I am training a small network as followed:

class Model(nn.Module):
        def __init__(self,numUsers, numKW):
            super(Model, self).__init__()
            self.user1 = nn.Linear(numKW, 256)
            self.user2 = nn.Linear(256,32)
            self.item1 = nn.Linear(numUsers,256)
            self.item2 = nn.Linear(256,32)
            self.cos = nn.CosineSimilarity(dim=1, eps=1e-6)

        def forward(self, userBatch, itemBatch):
            output1 = F.relu(self.user1(userBatch))
            output1 = F.relu(self.user2(output1))
            output2 = F.relu(self.item1(itemBatch))
            output2 = F.relu(self.item2(output2))
            output = self.cos(output1,output2)
            output = torch.clamp(output, 1e-6, 1)
            return output

and my training loop goes as followed:

def train(userData,kwData,clickData, model, optimizer):
    numOfBatches = len(userData) // batchSize + 1
    for j in xrange(epochs):
        for i in xrange(numOfBatches):
            print i
            user_batch_temp = userData[i*batchSize:batchSize*(i+1)]
            kw_batch_temp = kwData[i*batchSize:batchSize*(i+1)]
            click_batch = clickData[i*batchSize:batchSize*(i+1)]

            user_batch, kw_batch = prepare_batch(user_batch_temp, kw_batch_temp)

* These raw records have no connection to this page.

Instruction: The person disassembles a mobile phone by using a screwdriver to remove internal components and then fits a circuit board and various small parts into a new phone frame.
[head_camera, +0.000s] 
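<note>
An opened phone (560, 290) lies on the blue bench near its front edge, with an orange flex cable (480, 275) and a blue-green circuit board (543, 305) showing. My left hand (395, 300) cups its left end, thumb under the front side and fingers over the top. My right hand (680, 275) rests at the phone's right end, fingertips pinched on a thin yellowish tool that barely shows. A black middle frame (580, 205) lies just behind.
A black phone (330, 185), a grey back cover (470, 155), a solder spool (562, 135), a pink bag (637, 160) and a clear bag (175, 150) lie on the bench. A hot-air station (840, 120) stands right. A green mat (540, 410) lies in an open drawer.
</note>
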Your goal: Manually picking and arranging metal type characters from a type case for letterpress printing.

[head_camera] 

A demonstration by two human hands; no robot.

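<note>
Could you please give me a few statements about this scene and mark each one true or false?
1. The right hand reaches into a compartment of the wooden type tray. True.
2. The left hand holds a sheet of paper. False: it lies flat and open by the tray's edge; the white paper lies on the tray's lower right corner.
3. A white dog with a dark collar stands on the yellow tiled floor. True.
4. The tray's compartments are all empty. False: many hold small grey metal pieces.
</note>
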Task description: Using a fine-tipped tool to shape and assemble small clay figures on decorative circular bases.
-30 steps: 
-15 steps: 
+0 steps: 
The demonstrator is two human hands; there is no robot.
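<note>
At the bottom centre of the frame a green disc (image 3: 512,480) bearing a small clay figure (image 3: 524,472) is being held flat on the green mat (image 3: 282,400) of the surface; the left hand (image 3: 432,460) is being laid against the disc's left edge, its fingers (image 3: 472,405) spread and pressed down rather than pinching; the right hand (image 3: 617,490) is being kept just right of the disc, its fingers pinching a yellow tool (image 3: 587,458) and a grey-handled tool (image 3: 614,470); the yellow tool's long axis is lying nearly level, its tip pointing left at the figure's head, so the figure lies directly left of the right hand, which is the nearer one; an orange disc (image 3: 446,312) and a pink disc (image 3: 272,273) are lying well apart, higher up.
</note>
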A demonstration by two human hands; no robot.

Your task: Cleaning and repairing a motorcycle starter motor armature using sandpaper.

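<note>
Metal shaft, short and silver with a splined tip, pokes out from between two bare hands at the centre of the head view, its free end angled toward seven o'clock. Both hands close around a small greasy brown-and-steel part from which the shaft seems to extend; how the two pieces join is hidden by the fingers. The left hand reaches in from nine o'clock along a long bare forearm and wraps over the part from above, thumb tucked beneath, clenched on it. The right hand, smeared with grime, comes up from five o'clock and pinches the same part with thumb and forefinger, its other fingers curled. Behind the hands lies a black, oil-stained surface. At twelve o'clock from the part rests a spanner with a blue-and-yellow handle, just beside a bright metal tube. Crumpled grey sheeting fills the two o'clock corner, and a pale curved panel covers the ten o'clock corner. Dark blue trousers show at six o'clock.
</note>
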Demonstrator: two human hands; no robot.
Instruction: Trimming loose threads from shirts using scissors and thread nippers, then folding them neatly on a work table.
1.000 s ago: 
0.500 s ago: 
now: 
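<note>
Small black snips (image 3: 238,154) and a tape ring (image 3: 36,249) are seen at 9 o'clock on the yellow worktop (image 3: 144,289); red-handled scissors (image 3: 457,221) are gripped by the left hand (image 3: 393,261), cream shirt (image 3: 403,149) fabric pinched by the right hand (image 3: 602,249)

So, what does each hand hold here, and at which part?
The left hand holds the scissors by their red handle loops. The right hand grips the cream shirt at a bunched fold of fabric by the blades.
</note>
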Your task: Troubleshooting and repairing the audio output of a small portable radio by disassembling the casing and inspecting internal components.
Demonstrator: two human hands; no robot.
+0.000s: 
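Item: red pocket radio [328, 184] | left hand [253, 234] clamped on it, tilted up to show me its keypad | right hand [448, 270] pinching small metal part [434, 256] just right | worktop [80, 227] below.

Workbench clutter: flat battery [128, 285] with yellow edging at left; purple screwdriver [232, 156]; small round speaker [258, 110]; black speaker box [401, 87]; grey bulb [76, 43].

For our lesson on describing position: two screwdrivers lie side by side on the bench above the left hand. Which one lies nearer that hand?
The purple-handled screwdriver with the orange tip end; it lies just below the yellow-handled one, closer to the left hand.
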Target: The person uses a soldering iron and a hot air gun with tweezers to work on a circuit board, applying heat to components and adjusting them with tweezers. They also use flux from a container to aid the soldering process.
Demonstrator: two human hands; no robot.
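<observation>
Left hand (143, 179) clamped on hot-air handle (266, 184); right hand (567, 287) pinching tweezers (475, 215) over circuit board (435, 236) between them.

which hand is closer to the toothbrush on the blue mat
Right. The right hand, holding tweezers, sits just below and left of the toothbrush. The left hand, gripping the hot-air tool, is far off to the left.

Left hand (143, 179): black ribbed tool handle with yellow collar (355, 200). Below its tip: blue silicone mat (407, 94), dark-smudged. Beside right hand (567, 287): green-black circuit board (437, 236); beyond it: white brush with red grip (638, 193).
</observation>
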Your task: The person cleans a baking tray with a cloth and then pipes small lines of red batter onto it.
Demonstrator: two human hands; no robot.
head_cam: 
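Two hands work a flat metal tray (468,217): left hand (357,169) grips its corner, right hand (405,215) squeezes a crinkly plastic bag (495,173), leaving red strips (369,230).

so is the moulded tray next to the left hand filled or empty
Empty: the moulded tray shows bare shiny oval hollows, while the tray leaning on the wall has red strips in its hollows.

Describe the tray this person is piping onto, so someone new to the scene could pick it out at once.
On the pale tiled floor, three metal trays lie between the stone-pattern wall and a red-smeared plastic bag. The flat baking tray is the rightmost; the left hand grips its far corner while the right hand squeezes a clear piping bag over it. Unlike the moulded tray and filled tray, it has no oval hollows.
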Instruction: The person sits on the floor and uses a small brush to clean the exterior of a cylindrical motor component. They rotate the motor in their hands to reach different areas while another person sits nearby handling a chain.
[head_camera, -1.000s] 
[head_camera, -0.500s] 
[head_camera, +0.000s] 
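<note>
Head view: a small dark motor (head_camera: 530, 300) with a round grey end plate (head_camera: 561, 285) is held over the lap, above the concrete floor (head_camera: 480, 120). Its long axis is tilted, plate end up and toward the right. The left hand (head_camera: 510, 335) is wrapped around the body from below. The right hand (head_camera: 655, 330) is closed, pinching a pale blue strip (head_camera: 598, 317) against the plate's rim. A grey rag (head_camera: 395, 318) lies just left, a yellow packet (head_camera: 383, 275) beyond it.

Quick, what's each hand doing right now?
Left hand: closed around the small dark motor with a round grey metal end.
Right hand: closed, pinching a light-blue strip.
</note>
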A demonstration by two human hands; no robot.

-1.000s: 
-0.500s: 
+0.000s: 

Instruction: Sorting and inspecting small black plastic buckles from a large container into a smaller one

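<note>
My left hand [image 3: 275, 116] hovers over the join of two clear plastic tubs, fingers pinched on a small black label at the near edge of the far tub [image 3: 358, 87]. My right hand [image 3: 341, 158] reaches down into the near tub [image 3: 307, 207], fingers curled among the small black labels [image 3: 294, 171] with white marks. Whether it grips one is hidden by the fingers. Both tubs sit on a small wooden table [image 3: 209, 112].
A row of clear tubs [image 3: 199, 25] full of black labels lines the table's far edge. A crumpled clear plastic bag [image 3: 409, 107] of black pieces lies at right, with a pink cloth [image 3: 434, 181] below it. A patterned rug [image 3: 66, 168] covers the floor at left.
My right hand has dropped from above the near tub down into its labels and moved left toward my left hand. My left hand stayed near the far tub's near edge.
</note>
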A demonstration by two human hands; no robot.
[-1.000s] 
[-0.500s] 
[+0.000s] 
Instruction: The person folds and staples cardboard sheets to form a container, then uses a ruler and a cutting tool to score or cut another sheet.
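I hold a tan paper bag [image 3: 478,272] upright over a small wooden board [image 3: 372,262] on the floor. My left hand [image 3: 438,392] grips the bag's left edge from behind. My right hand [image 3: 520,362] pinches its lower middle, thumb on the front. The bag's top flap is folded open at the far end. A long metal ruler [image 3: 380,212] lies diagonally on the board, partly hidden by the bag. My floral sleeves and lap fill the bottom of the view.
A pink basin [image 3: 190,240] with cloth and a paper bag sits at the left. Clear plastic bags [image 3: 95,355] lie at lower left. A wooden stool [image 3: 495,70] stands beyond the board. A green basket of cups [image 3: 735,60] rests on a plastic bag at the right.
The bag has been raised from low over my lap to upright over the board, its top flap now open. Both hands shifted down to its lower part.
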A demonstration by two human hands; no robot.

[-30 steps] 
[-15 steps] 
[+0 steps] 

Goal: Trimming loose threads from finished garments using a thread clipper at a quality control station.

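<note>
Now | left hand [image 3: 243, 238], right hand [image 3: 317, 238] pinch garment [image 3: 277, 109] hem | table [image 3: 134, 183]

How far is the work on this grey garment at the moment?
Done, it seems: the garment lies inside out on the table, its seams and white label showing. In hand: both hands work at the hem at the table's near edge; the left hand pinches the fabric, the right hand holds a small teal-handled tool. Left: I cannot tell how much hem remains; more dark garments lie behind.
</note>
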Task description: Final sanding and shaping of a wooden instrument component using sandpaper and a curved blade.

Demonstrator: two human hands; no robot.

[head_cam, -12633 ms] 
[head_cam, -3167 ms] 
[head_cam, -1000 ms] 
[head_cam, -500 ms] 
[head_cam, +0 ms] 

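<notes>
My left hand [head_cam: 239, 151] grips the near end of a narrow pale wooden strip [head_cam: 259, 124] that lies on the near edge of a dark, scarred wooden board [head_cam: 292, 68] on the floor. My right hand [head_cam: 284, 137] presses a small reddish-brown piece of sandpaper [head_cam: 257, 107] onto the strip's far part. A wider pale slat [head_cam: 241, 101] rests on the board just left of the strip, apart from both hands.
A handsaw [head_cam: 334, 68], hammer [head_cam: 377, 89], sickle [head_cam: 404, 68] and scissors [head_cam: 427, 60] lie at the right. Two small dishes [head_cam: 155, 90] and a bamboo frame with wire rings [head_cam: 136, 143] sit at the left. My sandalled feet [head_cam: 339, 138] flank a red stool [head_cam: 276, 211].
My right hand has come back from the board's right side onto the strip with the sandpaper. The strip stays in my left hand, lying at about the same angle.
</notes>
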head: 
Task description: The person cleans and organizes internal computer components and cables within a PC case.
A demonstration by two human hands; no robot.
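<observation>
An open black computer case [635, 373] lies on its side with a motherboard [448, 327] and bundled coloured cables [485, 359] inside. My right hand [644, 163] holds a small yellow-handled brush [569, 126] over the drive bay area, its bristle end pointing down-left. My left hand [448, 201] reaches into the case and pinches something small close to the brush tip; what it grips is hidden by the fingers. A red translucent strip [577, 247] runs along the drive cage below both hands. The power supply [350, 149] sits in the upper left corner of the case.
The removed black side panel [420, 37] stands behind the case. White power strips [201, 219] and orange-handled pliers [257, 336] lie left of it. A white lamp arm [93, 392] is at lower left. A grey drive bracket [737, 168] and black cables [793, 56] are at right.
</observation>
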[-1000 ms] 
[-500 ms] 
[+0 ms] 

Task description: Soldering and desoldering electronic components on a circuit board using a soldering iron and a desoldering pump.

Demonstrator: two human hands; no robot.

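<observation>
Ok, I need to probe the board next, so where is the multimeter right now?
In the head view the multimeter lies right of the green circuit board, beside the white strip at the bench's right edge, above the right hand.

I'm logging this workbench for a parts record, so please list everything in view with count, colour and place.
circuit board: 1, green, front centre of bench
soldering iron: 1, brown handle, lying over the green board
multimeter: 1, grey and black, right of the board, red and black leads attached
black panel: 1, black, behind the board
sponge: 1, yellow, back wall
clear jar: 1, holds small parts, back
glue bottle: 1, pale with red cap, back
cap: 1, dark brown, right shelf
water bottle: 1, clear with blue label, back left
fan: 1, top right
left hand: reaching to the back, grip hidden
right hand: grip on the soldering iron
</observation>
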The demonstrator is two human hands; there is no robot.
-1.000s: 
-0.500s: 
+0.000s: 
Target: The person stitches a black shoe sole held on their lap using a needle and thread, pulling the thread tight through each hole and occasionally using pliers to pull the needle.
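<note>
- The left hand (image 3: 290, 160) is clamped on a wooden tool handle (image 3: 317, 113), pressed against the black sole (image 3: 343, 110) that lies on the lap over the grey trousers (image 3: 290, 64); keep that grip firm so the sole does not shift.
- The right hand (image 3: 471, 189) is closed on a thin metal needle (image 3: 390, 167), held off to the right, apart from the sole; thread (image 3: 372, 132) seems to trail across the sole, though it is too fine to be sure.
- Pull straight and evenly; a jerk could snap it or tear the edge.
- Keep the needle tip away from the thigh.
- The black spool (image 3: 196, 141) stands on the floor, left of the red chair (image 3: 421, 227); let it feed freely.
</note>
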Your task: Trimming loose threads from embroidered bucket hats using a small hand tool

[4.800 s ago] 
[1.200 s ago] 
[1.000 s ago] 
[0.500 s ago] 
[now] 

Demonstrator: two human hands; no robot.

            user_batch = torch.tensor(user_batch, dtype=torch.float64,device=device)
            kw_batch = torch.tensor(kw_batch, dtype=torch.float64,device=device)
            user_batch = user_batch.float()
            kw_batch = kw_batch.float()

            output = model(user_batch, kw_batch)
            click_batch = torch.tensor(click_batch, dtype=torch.float64,device=device).detach()
            click_batch = click_batch.float()

            loss = click_batch*torch.log(output) + (1-click_batch)*torch.log(1-output)
            loss = -torch.sum(loss)

In the model, numUsers is nearly 1.3 Million and numKw is nearly 127,000. In first epoch, first minibatch itself, i get cuda out of memory error at optimizer.step()
I tried reducing minibatch size to even 1 but still GPU memory explodes.

So my network works so that there are two different paths in the graphs which merge at output=self.cos(output1,output2). I tried commenting out one of the paths and running other, and both paths run fine individually(with other output initialised as randn matrix), using upto 7.5 GB GPU memory. Only when i try to join the two paths, the graph explodes. Could anyone help in this direction?

Have you tried to run that purely on CPU? That might give you some extra info.

Running it purely on CPU gives me following error:

RuntimeError: $ Torch: not enough memory: you tried to allocate 1GB. Buy new RAM! at /pytorch/aten/src/TH/THGeneral.c:218

Could it be possible that my network is itself too big? Considering vocab size is 1.3 Million as stated above, can someone do an analysis of the memory required?